On the other hand, they do have -in capital terms- more than required. As this, capital is no longer an entry barrier as it used to be in the past. These companies also have the appetite for winning it all. Or do you think the “everything store” concept does not apply to them as well? In their race to verticalize their markets and build up an entire proprietary eco-system of related and non-related products, all of them building around their own brand, insurance is just a tiny piece of it.

They also have all the data, the knowledge of the users and all the smart data needed to efficiently “read” their needs and convert them in to desirable products.

Moving from the insurance field to the health care field for instance, GAFA companies have at this very moment more information about US citizens than even US health care companies own about their own patients (2). The last usual statement about insurance companies working in extremely regulated environments, even though real, works -for me- as a double edged sword. Normally regulated environments work as a natural barrier to entry and the moment one company attempts to do something different and “in the cracks of the rules”, traditional companies often call the regulator to enforce the order. Problem is most regulators are far behind the curve of technology advancements’ knowledge and its pace of change while becoming more and more unaware of users’ needs and trends. These might overwhelm them, while converting these agencies in to sort of obsolete structures with nominal but not real power. At the end of the day, one company may decide to pay an outrageous fine which will not represent more than one or two or three days of operation. And keep going on. So, in my view, traditional insurance companies are not protected at all and probably the strategy of absorbing or merging or investing in the development of InsurTech companies would not defend the way that they think it might. According to a Munich Re’s study (3) , 5 out of 7 digital giants will be disrupting themselves by 2020.

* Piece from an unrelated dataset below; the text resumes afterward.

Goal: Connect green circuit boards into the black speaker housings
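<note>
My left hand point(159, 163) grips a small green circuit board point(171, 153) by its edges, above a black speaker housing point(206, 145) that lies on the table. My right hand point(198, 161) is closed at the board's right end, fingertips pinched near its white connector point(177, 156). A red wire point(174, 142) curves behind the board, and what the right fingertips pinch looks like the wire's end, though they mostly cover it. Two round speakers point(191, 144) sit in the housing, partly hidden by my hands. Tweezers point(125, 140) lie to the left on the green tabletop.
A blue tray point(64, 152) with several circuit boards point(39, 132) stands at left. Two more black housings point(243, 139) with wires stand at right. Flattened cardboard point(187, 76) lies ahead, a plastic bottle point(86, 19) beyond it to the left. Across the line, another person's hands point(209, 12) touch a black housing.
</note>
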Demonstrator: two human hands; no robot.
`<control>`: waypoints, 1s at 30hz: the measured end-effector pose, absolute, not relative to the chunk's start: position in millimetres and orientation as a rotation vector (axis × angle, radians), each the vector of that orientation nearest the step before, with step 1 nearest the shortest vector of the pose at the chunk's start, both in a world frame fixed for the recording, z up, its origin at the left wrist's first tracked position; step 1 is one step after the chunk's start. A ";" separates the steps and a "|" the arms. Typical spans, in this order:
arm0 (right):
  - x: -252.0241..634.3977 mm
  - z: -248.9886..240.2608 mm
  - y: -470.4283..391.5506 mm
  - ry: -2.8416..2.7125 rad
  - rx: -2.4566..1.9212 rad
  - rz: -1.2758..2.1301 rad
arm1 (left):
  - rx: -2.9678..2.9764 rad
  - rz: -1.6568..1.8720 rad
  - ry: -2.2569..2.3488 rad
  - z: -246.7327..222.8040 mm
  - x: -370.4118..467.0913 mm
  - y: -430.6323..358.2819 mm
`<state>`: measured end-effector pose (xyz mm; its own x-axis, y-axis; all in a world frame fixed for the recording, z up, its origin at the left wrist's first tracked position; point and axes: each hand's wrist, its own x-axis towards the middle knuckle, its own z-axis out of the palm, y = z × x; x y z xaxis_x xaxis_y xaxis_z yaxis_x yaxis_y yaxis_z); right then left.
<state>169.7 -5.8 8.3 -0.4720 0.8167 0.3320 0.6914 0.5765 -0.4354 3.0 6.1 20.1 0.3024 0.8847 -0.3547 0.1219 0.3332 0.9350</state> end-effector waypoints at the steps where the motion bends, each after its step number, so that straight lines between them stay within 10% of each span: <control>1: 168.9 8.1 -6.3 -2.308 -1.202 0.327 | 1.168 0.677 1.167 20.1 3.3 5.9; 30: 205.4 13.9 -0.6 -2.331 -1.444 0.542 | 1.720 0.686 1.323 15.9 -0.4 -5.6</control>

Something to think about, isn’t it? In the meanwhile, which is your approach to digital transformation?

1 The Growth of the InsurTech Ecosystem Will Be Collaborative – Hugues Bertin, January 2020

2 Google’s ‘Project Nightingale’ Gathers Personal Health Data on Millions of Americans – Search giant is amassing health
records from Ascension facilities in 21 states; patients not yet informed. By Rob Copeland, The Wall Street Journal – Nov
2019.

https://www.wsj.com/articles/google-s-secret-project-nightingale-gathers-personal-health-data-on-millions-of-americans-
11573496790

3 Thomas Bonaty – June 2018 – Tech Trend Radar 2018 – Technology drives future business opportunities.